* [Description of the task]: Once the line containing "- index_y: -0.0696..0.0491" has been copied, stop; copy every line before it exactly, beginning with the first line of the material below.

* [Source data]:

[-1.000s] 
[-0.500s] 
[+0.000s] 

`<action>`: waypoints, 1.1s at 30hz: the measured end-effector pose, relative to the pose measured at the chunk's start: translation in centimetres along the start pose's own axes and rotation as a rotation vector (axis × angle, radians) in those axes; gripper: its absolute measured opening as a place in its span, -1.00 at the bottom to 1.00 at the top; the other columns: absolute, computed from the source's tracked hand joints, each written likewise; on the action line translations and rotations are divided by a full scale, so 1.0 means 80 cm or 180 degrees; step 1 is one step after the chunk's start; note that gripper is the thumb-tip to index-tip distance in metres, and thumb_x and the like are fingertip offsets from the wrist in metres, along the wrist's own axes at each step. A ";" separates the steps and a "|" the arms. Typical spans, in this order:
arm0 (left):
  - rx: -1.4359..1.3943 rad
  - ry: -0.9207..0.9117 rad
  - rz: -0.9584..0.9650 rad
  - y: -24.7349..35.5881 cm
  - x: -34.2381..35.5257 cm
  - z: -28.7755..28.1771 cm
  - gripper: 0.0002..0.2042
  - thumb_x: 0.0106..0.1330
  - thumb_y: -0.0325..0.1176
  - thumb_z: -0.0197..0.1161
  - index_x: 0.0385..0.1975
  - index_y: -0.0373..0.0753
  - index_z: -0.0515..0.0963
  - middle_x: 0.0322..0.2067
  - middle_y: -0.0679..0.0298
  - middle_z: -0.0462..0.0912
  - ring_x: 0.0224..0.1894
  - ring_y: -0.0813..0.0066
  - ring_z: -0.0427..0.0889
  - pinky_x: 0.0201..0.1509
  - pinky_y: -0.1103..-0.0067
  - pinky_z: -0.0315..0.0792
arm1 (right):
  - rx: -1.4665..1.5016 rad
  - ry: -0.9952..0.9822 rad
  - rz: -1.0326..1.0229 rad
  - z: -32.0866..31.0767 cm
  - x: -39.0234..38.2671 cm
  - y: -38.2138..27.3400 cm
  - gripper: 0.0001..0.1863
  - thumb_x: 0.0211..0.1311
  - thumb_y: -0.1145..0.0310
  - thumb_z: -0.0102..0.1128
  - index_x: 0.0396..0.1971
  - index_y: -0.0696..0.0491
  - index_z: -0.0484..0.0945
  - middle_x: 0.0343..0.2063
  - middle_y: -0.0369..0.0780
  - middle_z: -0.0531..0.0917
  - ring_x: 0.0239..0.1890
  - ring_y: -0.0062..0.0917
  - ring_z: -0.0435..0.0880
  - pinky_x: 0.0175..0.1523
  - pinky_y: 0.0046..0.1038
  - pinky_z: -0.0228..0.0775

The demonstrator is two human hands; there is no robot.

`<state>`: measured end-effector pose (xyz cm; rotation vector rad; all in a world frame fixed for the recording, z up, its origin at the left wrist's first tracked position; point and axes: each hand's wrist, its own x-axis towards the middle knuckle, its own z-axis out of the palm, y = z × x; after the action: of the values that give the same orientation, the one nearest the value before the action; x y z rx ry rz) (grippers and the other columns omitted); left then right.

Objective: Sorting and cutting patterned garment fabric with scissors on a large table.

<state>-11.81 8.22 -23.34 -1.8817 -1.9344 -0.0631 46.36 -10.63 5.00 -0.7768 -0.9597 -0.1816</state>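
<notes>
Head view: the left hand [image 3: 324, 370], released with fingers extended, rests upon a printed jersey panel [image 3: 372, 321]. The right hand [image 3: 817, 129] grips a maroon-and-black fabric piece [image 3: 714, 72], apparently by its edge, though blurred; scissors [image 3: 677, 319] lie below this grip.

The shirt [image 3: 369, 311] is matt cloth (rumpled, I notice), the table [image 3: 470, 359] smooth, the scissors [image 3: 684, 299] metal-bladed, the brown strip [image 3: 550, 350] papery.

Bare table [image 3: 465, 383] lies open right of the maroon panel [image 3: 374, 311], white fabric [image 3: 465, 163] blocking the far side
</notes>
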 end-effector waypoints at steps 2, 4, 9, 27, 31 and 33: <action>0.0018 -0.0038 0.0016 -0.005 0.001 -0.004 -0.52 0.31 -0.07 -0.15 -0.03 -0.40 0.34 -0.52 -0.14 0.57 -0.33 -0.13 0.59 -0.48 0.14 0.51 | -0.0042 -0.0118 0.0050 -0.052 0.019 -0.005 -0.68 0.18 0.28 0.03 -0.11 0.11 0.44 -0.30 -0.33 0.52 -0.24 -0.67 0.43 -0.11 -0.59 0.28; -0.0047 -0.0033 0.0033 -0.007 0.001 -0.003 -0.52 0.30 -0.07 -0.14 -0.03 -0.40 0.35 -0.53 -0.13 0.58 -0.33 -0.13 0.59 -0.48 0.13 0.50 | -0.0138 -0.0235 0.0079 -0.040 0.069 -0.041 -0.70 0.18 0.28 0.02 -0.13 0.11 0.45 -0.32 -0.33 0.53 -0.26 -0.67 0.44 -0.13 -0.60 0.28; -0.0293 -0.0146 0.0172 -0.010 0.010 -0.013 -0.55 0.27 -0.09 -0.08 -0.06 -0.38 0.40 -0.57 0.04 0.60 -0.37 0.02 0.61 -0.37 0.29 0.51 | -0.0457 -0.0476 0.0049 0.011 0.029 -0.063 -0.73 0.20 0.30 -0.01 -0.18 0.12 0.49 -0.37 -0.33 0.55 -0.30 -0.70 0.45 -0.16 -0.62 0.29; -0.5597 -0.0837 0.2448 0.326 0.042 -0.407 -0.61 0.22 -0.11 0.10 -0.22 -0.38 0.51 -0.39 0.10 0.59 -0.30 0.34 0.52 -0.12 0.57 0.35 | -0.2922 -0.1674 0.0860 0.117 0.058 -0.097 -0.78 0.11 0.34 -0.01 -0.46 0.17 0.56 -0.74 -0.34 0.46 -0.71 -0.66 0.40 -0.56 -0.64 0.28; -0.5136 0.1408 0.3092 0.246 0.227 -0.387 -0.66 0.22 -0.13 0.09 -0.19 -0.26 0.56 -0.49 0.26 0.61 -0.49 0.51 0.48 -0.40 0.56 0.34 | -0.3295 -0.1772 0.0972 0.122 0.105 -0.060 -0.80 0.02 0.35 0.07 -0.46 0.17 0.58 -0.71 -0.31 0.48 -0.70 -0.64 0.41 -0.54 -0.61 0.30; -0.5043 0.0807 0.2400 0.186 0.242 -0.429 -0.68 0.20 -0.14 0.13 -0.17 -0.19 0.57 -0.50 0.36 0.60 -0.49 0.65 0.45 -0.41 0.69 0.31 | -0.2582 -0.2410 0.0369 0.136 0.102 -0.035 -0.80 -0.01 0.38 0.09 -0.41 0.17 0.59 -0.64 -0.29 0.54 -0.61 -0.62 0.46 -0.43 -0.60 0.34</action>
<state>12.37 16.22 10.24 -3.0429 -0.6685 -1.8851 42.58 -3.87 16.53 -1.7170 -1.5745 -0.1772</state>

* [Solution for this problem]:
[-1.000s] 
[-0.500s] 
[+0.000s] 

`<action>`: waypoints, 1.1s at 30hz: the measured end-effector pose, relative to the pose measured at the chunk's start: translation in centimetres along the start pose's own axes and rotation as a rotation vector (axis × angle, radians) in those axes; gripper: its absolute measured opening as a place in its span, -1.00 at the bottom to 1.00 at the top; the other columns: absolute, computed from the source's tracked hand joints, each written likewise; on the action line translations and rotations are divided by a full scale, so 1.0 means 80 cm or 180 degrees; step 1 is one step after the chunk's start; note that gripper is the thumb-tip to index-tip distance in metres, and thumb_x and the like are fingertip offsets from the wrist in metres, along the wrist's own axes at each step. A ";" separates the steps and a "|" the arms. Typical spans, in this order:
arm0 (left):
  - rx: -1.4359..1.3943 rad
  - ry: -0.9207..0.9117 rad
  - rz: -0.9584..0.9650 rad
  - y: -24.7349..35.5881 cm
  - x: -34.2381..35.5257 cm
  - z: -28.7755..28.1771 cm
  - gripper: 0.0002..0.2042
  - thumb_x: 0.0106..0.1330
  - thumb_y: -0.0325..0.1176
  - thumb_z: -0.0197..0.1161
  - index_x: 0.0385..0.1975
  - index_y: -0.0373..0.0753
  - index_z: -0.0515..0.0963
  - middle_x: 0.0322..0.2067
  - middle_y: -0.0679..0.0298
  - middle_z: -0.0462..0.0912
  - ring_x: 0.0224..0.1894
  - ring_y: -0.0813..0.0066
  - ring_z: -0.0427..0.0889
  - pinky_x: 0.0201..0.1509
  - pinky_y: -0.1103..-0.0067
  - pinky_z: -0.0315..0.0792
arm1 (right):
  - rx: -1.4665..1.5016 rad
  - ry: -0.9952..0.9822 rad
  - rz: -1.0326..1.0229 rad
  - z: -32.0866..31.0767 cm
  - x: -39.0234..38.2671 cm
  - y: -38.2138..27.3400 cm
  - gripper: 0.0001..0.1863
  - thumb_x: 0.0211..0.1311
  - thumb_y: -0.1145..0.0310
  - thumb_z: -0.0102..0.1128
  - index_x: 0.0396..0.1971
  - index_y: -0.0696..0.0491

There is nothing else to the answer.